J’ai vu aussi ce quartier en plein jour ; c’est un fouillis de ruelles inaccessibles aux voitures ; on y monte par des sortes de marches. Des poules, des chèvres y vivent en liberté. — Les habitants, les femmes surtout, sont assises sur leur porte, vivent en plein air, crasseuses ; une âcre odeur indescriptible emplit l’air. Aujourd’hui il y a des fontaines et des ruisseaux : qu’est-ce que cela devait être quand la ville n’était pas arrosée ? Encore à présent, dès qu’un coin est à demi solitaire, il est infecté. — L’eau de la Canebière est d’une couleur extraordinaire, un cloaque d’ordures délayées.

Je me suis assis sur une place et j’ai regardé attentivement pour bien démêler le type, surtout chez les jeunes filles de la basse classe. Elles sont petites, trapues ; quelquefois il n’y a pas plus d’un pied entre la taille et le chignon. Elles marchent équarries sur des pieds solides. Les seins sont amples, le cou épais et court. Le trait essentiel, c’est le menton italien carré, bien dessiné, comme celui des Antiques ou celui de Napoléon, largement détaché du cou et emmanché par de forts muscles. La figure est large, les sourcils aisément froncés, le front peu élevé, les cheveux drus, l’expression décidée et dangereuse.
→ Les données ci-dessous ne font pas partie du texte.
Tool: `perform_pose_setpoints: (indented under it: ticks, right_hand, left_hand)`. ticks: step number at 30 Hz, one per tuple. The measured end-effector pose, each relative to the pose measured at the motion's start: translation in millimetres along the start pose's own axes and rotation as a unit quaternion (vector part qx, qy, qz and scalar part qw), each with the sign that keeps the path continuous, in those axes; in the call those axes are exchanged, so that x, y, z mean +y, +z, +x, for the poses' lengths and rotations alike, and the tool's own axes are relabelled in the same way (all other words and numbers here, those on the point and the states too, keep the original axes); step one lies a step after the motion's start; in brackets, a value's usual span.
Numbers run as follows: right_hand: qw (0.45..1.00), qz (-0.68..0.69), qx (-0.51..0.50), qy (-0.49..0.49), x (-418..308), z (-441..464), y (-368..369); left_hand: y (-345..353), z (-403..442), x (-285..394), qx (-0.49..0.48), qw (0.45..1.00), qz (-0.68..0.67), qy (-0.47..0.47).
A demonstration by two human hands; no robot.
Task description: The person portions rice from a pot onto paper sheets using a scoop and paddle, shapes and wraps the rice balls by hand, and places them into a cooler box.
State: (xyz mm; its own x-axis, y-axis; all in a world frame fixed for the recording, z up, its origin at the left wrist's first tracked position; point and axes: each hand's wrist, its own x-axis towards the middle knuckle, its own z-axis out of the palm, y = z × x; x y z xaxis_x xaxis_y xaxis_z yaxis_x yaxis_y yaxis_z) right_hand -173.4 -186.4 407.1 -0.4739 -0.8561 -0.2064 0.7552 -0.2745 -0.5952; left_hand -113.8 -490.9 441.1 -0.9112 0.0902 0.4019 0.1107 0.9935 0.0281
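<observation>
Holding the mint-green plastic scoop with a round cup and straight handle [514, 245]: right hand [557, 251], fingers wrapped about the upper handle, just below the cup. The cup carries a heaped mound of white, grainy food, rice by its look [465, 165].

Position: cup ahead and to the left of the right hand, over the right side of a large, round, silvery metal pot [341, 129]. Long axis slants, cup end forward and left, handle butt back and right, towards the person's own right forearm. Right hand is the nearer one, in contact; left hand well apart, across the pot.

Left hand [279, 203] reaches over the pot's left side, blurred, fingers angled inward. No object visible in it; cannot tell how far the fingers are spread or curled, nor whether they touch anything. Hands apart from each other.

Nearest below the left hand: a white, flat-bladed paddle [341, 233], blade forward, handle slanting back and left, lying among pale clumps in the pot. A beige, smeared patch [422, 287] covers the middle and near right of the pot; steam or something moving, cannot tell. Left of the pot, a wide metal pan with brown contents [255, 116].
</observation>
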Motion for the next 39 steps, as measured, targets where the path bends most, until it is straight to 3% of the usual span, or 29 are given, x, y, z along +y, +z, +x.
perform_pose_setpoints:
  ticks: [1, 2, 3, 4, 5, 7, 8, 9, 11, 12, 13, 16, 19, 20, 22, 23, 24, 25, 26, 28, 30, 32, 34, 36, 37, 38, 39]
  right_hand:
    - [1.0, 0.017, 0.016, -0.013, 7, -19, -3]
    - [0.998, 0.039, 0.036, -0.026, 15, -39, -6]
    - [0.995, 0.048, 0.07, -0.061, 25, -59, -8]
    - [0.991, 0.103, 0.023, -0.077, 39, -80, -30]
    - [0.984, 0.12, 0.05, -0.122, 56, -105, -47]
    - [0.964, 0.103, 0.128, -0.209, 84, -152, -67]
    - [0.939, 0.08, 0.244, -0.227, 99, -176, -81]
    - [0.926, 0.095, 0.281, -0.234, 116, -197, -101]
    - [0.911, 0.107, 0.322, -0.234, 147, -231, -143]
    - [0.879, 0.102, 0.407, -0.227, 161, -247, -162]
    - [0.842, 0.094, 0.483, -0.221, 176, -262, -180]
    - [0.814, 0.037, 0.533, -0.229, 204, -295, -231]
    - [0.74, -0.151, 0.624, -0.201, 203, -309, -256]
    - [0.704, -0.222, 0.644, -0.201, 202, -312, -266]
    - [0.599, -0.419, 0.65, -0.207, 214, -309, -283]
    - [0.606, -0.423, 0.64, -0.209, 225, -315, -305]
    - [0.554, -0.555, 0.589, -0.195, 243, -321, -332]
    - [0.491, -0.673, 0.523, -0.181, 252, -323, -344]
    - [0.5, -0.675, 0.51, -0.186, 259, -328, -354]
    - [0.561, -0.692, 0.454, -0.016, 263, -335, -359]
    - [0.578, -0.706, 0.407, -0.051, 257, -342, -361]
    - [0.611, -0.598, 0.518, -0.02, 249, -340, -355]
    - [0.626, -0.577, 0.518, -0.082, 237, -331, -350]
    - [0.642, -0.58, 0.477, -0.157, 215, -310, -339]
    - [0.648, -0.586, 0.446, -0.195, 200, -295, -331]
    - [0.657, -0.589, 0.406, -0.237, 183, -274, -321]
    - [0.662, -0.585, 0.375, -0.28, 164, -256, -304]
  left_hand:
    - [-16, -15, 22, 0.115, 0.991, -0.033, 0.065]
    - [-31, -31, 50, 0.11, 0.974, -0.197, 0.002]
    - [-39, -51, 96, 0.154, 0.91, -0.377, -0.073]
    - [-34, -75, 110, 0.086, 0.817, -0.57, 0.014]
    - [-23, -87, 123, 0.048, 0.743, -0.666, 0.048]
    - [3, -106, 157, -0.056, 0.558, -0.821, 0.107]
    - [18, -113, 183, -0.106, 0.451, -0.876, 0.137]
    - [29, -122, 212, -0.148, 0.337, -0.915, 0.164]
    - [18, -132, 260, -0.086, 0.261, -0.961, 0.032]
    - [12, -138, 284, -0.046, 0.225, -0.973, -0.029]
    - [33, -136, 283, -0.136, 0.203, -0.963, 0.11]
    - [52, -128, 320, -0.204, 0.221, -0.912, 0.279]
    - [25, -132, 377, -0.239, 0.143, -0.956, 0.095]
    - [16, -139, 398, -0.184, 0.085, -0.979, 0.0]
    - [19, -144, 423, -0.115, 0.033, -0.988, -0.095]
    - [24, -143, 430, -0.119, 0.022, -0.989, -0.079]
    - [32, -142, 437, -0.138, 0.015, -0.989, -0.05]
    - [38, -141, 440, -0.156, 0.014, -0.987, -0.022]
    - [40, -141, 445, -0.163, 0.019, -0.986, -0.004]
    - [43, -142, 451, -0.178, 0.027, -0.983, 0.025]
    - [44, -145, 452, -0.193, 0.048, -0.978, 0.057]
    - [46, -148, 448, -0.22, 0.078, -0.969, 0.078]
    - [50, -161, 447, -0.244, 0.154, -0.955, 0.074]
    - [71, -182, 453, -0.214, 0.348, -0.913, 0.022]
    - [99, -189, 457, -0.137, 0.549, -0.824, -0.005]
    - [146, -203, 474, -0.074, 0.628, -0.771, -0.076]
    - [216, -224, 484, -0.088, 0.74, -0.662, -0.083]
On dirait des filles de portefaix grecs ; ce sont des boulottes énergiques. — Mme P… dit que leur audace est étrange. De petites jeunes filles regardent en face, longuement, une femme qui passe, la jugeant et la critiquant tout haut. — Elle se plaint de la grossièreté des gens, même bien vêtus, qui regardent et lorgnent une femme sous le nez, l’accostent, la suivent, ou gardent le trottoir de façon à l’obliger à descendre dans le ruisseau.

La vie est chère ici. Mon cocher de fiacre me dit qu’une chambre d’ouvrier, sous les combles, non meublée, coûte 15 francs par mois ; mais les salaires sont assez élevés. Par exemple, un charpentier gagne 7 francs par jour, un tailleur de pierres, 4 fr. 50 ; un maître portefaix, de 30 à 50 francs ; un portefaix simple, de la corporation, 12 francs. Il est vrai qu’ils sont probes. — Ils sont ici de quinze à dix-huit cents, formant l’aristocratie populaire. En 1848, ils ont empêché la ville d’être pillée par les ouvriers piémontais et toute la canaille qui y pullule. On a eu peur de leurs poings. — Un maître portefaix, représentant du peuple en 1848, a donné sa démission au bout de trois mois, ne voulant plus rien avoir de commun avec les « bavards et intrigants » qui, d’après lui, composaient l’Assemblée.